**WHAT TO WORK ON**
Report back each line of the data that contains the word "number".

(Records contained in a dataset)
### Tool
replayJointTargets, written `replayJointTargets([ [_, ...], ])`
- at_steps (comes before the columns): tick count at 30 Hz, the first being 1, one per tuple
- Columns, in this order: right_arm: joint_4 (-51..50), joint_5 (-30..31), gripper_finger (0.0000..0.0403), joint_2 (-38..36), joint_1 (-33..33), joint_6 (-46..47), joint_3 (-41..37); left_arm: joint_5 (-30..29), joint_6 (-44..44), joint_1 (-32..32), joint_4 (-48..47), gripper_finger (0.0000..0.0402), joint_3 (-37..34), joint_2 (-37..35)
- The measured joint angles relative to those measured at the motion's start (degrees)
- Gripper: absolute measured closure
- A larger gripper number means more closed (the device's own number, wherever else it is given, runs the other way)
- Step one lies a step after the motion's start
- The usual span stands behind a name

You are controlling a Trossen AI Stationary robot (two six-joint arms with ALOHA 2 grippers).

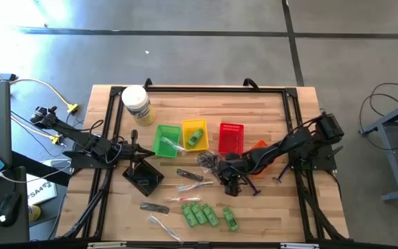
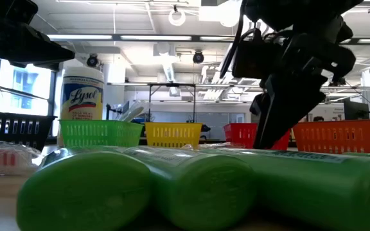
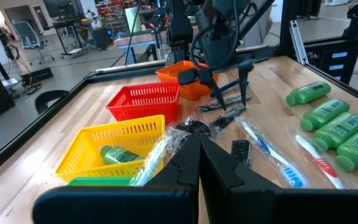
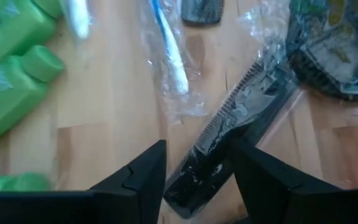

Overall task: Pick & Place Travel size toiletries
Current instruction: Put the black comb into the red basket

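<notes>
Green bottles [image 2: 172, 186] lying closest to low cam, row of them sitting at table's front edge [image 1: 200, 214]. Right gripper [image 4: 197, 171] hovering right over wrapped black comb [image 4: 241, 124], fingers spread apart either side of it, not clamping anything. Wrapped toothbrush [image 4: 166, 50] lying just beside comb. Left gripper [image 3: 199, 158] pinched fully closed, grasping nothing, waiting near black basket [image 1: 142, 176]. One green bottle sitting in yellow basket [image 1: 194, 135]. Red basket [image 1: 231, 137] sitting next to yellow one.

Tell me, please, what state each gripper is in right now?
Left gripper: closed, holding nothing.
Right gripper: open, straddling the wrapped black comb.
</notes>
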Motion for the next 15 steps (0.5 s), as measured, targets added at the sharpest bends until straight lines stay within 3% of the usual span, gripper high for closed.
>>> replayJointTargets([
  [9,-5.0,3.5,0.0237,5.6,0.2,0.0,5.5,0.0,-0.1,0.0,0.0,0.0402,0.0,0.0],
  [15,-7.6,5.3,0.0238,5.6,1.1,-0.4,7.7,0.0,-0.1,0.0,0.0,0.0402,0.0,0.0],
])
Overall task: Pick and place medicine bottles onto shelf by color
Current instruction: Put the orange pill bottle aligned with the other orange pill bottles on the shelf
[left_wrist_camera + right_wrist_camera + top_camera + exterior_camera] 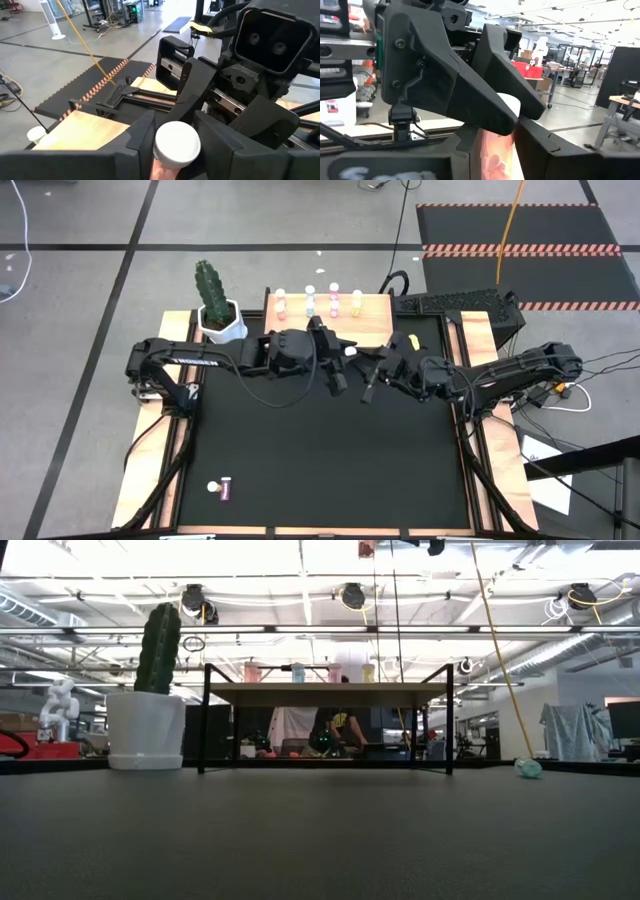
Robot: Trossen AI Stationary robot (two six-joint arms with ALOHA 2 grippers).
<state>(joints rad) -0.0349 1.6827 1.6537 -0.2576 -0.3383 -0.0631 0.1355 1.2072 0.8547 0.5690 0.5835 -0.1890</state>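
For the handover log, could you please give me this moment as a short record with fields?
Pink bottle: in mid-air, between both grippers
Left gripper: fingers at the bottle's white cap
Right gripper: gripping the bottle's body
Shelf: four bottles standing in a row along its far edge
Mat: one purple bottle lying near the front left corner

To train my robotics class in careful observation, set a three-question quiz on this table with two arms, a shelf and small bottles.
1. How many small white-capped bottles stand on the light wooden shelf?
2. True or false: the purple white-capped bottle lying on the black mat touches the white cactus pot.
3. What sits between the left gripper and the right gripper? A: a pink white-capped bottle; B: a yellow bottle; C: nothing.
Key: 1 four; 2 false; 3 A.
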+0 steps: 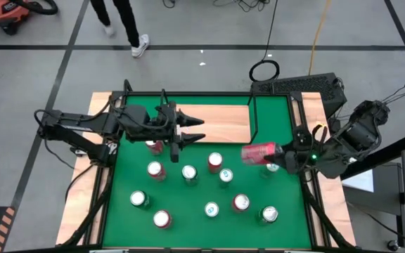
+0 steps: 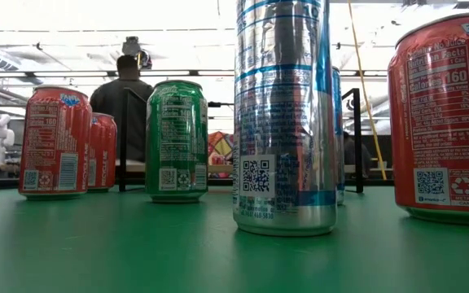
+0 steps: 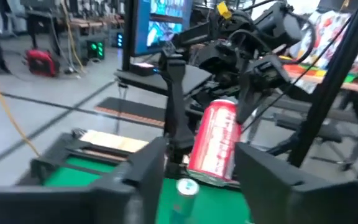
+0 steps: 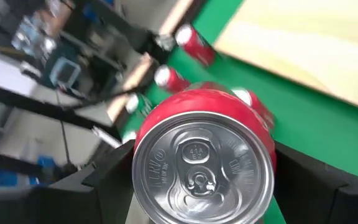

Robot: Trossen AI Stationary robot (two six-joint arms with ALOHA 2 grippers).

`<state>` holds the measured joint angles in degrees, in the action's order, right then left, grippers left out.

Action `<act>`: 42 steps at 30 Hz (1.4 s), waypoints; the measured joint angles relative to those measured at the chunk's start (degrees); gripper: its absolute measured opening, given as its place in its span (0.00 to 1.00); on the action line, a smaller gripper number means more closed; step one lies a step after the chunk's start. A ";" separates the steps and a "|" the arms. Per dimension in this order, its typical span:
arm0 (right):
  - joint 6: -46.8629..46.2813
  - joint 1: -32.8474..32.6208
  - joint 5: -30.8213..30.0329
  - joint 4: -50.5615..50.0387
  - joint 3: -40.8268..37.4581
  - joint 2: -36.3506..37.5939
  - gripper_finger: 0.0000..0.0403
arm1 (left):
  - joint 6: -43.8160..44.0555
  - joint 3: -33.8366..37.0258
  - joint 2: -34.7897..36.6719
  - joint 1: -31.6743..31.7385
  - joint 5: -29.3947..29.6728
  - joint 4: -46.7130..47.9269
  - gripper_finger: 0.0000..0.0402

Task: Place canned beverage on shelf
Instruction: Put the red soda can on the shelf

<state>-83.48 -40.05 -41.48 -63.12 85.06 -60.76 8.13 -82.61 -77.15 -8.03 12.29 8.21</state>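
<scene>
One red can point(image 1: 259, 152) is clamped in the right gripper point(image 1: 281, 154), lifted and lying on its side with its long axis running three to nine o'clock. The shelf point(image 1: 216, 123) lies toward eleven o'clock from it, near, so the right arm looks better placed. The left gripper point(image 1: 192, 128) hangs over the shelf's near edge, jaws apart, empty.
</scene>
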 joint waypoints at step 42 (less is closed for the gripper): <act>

**EXPECTED ANSWER**
- A larger gripper number means more closed (the device's own number, wherever else it is given, runs the other way)
Action `<act>`: 42 steps at 30 Hz (1.4 s), waypoints; the measured joint angles relative to those measured at the chunk's start (degrees); gripper: its absolute measured opening, given as its place in its span (0.00 to 1.00); on the action line, a smaller gripper number means more closed; step one lies a step after the chunk's start. A ";" separates the steps and a "|" the arms. Per dimension in this order, its typical span:

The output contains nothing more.